USDA Secretary Tom Vilsack on Thursday told the Senate Agriculture Committee that he feels there is “a long way to go” before a vaccine for highly pathogenic avian influenza (HPAI) would be acceptable, citing the disastrous impacts to trade markets, the lack of viability of current vaccines, and numerous implementation problems.

In an exchange with Senator Tommy Tuberville (R-AL), Secretary Vilsack clarified USDA’s position on the use of an HPAI vaccine.

“The poultry industry is a crucial economic driver for my state as it represents 65 percent of Alabama’s agricultural income and provides 86,000 jobs,” Sen. Tuberville said. “Considering the U.S. exports approximately 18 percent of chicken meat production – which is valued at over $4 billion annually – we must maintain strong trade agreements and our export markets. I am concerned about HPAI vaccine mandates impacting those markets as most nations do not accept imports from vaccinating countries. It is my understanding that the use of a HPAI vaccine will not eliminate or eradicate the virus – similar to the COVID-19 vaccine. Since a vaccine will not keep birds from getting the virus or eradicate the virus from the U.S., do you think it is a useful tool?

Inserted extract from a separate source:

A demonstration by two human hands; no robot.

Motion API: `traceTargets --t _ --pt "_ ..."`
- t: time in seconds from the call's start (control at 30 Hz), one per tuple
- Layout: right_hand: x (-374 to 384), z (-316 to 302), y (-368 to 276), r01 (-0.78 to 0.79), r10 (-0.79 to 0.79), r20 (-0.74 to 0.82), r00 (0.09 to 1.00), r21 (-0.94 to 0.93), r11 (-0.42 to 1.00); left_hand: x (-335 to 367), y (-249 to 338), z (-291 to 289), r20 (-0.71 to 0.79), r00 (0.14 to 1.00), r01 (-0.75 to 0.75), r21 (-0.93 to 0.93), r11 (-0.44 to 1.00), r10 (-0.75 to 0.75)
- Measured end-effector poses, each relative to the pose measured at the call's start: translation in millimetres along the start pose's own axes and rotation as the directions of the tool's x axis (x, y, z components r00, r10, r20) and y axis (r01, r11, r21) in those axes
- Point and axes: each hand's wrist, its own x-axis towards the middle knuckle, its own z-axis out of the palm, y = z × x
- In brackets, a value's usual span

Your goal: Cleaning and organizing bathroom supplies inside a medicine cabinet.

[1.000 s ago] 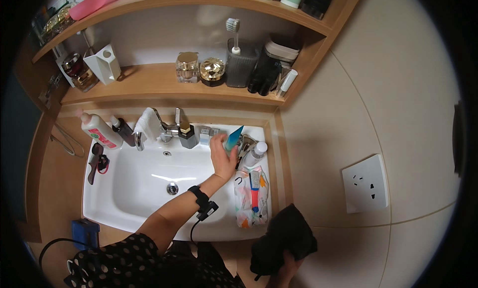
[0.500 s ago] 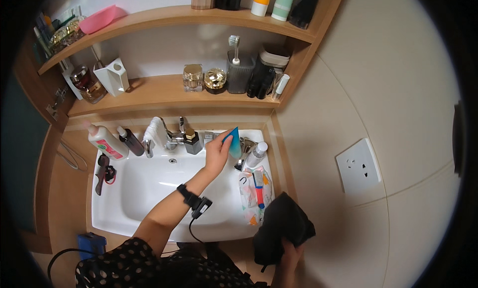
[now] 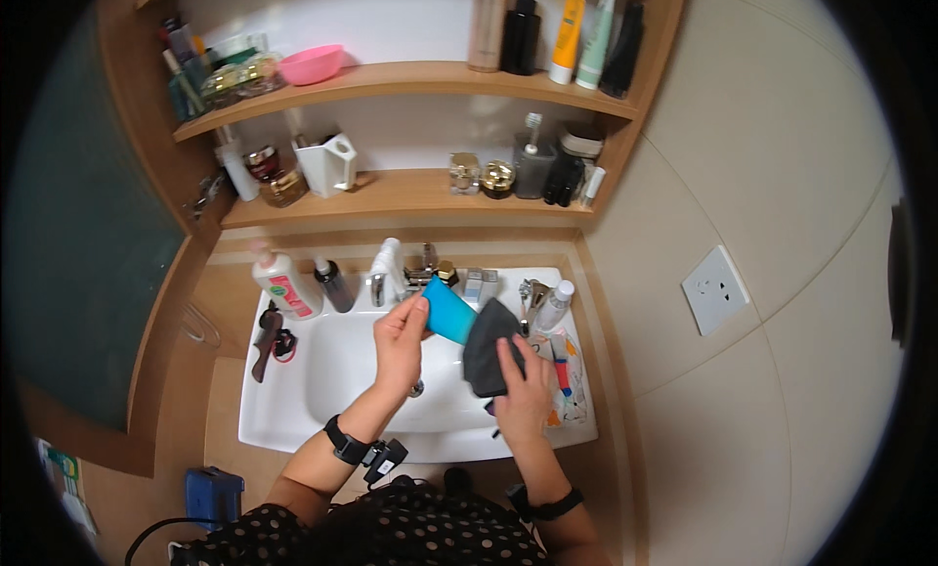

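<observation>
Above the sink basin, my left hand pinches a blue tube by its flat end. The tube tilts down to the right, and its other end meets a dark grey cloth. My right hand is closed around the folded cloth, its fingers spread over the front. Where tube and cloth meet, the cloth hides the tube's tip. Both hands are over the white sink, in front of the faucet.
A pink-and-white pump bottle, a dark bottle and a brown comb line the sink's left. On its right are a silver-capped bottle and a patterned wipes pack. Shelves of cosmetics stand behind; a wall socket is at right.
My right hand has brought the grey cloth up and left from the sink's front right corner to the tube. The tube has come nearer, over the basin. The view has shifted.
</observation>
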Motion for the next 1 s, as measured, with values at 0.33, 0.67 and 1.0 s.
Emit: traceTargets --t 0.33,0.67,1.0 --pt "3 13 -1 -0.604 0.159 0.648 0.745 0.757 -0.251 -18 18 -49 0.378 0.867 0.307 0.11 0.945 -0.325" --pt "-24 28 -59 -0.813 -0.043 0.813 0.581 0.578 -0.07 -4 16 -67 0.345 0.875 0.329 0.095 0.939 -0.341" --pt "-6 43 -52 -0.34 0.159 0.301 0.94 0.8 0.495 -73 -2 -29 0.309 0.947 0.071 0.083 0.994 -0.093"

“At the present time there is no vaccine for the current strain of the HPAI virus,” Secretary Vilsack said in response. “There are a number of vaccines that are in the process of being developed. There is a long way to go, Senator, before we can say we have a vaccine. Then there’s additional steps that have to be taken in order to determine the impact and effect of a vaccine on the ability to sell product overseas. There are a number of countries that will basically shut off exports if the meat has been vaccinated, if the poultry has been vaccinated. So, I think there’s a process there. But we’re a long way away from having a vaccine that is effective and a long way from having a vaccine that the rest of the world accepts.”

A YouTube video of the exchange can be found here.

Recent media reports have indicated that USDA’s Agricultural Research Service (ARS) plans to conduct trials for a vaccine for HPAI in the coming months.

“Should the trials be successful, and should USDA elect to continue development, the next step is identifying manufacturers interested in vaccine production,” a USDA official said to Agri-Pulse this week. “Once one or more manufacturers are identified there are 20 discrete stages to complete before vaccine delivery. General timeframes are 2.5-3 years, but in emergency situations manufacturers may expedite development, resulting in a shortened timeframe to licensure.”

In response to various media reports suggesting the use of a vaccine for HPAI, the National Chicken Council has issued the following response, attributable to NCC Senior Vice President of Communications Tom Super:

“Currently, the National Chicken Council does not support the use of a vaccine for HPAI for a variety of reasons – the primary one being trade.  Most countries, including the U.S., do not recognize countries that vaccinate as free of HPAI due to concerns that vaccines can mask the presence of the disease. Therefore, they do not accept exports from countries that do vaccinate.

“The U.S. broiler industry is the second largest exporter of chicken in the world, exporting about 18 percent of our chicken meat production valued at more than $5 billion annually. If we start vaccinating for HPAI in the U.S., the broiler industry will lose our ability to export which will have a significant impact on the industry – while costing billions and billions of dollars to the U.S. economy every year. These export losses would also have a devastating impact on thousands of family farmers who raise the birds.  Even if one sector (eggs, turkeys) moves forward with a vaccine, the broiler industry will be impacted as our trading partners view all poultry (egg layers, turkeys, broilers, ducks, etc.) the same.

“In addition, a vaccine will not eliminate the virus. Birds can still get HPAI and may not show signs of having the virus which allows the virus to replicate and spread (known as masking).

“During the current outbreak, of the birds affected, about 76 percent have been commercial egg-laying hens, 17 percent turkeys and only 5 percent broilers and broiler breeders (meat chickens.) The rest have been ducks, backyard chickens and game birds. So the U.S. poultry sector that least needs a vaccine would have the most to risk from using one.

“We support ongoing discussions about a vaccination program, but currently we support the eradication policy of APHIS and believe that right now this is the best approach at eliminating HPAI in the U.S.”